INSTRUCTIONS TO FOLLOW:
Only one stretch of the data is wanted: the line containing "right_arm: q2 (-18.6", the line containing "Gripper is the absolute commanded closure", and every line between them, copied exactly.

···

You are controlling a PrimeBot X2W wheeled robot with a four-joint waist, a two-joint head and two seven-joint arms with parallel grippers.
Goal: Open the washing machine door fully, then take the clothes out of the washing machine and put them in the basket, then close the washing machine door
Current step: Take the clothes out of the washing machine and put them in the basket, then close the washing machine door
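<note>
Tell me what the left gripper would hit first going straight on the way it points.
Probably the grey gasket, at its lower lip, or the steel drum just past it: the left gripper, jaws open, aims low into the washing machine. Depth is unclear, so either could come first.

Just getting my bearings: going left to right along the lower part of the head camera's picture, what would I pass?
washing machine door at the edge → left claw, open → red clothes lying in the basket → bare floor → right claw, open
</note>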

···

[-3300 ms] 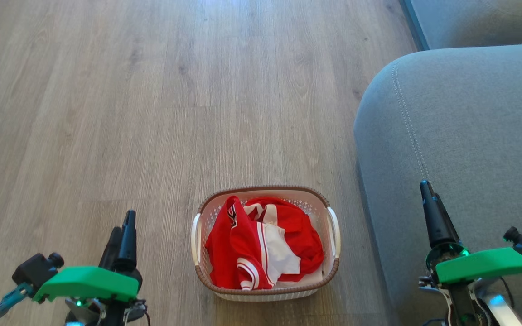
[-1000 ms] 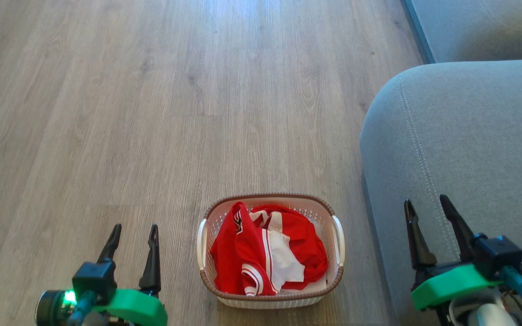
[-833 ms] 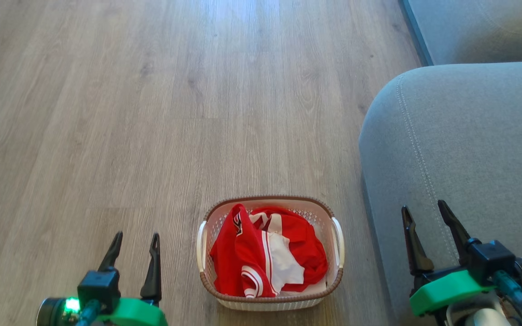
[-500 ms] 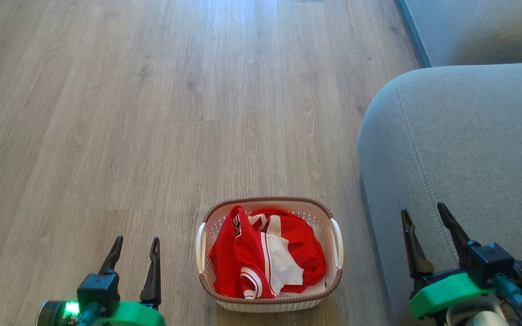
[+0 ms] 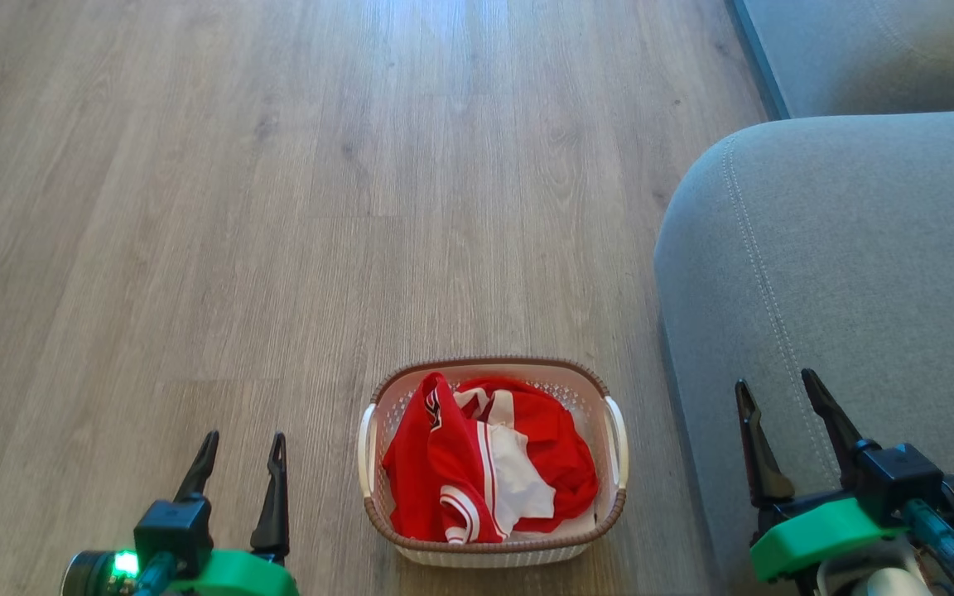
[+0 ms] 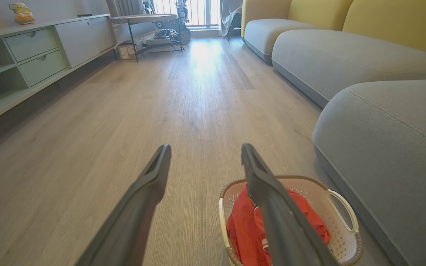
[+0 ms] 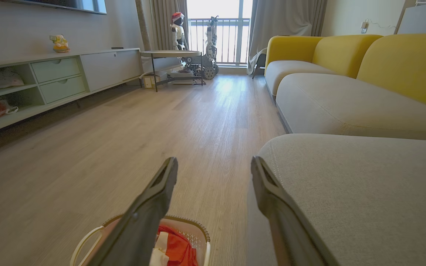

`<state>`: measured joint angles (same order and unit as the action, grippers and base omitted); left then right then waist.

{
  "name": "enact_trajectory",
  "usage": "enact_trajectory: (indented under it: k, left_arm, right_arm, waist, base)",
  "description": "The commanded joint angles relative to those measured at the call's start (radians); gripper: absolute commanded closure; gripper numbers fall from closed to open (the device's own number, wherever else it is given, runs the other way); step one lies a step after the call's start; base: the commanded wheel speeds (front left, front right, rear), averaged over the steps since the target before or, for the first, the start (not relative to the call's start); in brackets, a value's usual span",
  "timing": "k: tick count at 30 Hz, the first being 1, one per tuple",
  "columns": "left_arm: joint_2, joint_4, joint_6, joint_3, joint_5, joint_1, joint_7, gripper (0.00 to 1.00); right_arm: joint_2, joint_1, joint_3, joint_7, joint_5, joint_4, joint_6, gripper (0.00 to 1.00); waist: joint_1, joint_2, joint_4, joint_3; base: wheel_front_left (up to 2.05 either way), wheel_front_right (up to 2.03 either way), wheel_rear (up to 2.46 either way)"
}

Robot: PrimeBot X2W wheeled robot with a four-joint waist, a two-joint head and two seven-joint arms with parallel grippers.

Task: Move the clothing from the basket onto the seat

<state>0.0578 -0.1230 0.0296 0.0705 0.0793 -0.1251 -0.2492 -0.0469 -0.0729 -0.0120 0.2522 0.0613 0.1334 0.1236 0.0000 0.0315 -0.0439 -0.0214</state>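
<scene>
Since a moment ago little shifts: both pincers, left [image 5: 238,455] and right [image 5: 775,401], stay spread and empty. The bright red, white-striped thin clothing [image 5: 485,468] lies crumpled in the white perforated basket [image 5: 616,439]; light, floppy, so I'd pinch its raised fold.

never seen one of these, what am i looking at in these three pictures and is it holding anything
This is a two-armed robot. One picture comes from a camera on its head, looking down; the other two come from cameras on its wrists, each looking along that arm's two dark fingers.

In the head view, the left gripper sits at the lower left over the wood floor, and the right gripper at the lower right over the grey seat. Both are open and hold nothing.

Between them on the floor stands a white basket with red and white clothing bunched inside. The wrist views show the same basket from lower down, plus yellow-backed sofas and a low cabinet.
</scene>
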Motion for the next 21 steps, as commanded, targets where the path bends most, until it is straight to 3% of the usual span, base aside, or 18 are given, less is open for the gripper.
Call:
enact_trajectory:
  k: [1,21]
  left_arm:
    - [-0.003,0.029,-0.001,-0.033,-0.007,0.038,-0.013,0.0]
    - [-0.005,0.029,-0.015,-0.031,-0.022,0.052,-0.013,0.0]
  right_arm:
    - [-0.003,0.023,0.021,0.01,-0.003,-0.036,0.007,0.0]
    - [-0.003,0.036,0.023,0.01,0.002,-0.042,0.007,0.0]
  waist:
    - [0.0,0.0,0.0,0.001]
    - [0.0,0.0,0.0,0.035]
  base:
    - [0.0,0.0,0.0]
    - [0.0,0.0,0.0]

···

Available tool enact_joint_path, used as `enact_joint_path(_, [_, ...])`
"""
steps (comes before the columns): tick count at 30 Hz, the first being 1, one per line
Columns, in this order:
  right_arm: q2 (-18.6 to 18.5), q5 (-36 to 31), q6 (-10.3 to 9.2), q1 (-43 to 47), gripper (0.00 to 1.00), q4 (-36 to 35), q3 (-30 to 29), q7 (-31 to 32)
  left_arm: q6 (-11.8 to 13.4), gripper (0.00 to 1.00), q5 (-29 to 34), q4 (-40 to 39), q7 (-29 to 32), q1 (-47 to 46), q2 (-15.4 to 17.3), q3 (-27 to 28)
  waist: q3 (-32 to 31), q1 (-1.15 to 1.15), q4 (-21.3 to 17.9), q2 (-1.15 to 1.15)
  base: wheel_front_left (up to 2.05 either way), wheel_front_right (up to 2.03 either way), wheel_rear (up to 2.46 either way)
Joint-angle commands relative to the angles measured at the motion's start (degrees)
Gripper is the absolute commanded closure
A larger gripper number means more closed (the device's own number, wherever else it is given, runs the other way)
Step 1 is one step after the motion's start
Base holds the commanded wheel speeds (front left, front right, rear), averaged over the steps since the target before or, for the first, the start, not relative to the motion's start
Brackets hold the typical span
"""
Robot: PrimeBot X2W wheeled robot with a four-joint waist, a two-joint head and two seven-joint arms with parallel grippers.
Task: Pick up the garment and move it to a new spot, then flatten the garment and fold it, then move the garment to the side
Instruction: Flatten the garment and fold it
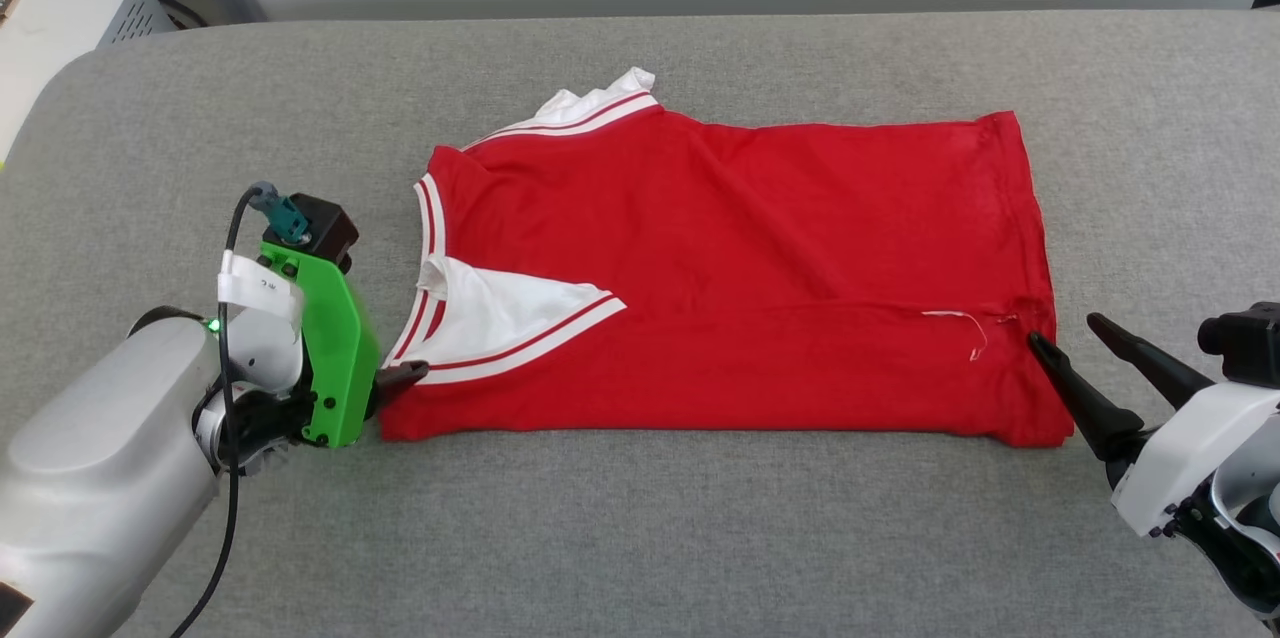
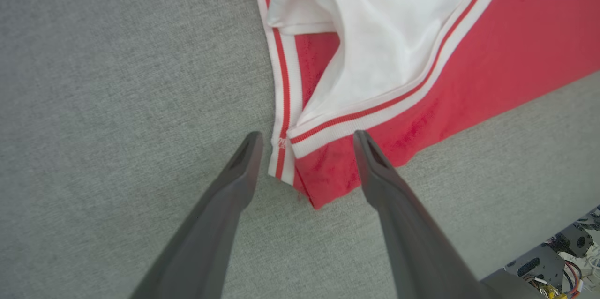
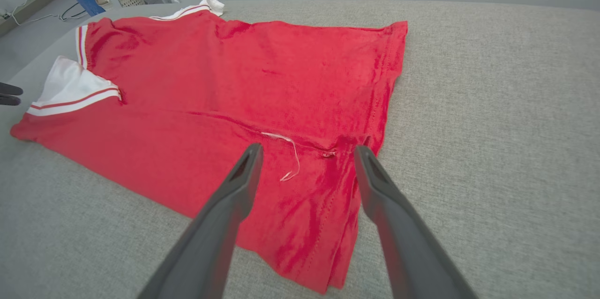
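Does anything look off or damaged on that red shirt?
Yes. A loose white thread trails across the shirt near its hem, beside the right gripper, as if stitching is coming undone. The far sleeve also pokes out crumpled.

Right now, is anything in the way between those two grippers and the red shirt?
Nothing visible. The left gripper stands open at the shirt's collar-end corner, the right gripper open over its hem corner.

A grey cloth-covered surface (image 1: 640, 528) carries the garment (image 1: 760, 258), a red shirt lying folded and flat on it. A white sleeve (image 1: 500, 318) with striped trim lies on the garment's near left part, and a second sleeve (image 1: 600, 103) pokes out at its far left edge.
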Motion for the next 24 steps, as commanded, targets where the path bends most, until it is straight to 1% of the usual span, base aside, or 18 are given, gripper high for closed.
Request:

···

RESPONSE AREA:
  right_arm: q2 (-18.6 to 18.5), q5 (-36 to 31), q6 (-10.3 to 9.2), q1 (-43 to 47), gripper (0.00 to 1.00), q4 (-36 to 35), q3 (-30 to 29), q7 (-31 to 32)
  left_arm: q6 (-11.8 to 13.4), gripper (0.00 to 1.00), q5 (-29 to 34), q4 (-40 to 39), q7 (-29 to 32), q1 (-47 to 46), q2 (-15.4 to 17.3), q3 (-27 to 28)
  waist: q3 (-32 to 31), q1 (-1.15 to 1.15), q4 (-21.3 to 17.9), q2 (-1.15 to 1.15)
  base: wheel_front_left (up to 2.05 either way), wheel_front_right (up to 2.03 either way), wheel_rear (up to 2.46 either way)
Joint-angle commands relative to the angles measured at the motion's start (degrees)
Gripper is the absolute commanded closure

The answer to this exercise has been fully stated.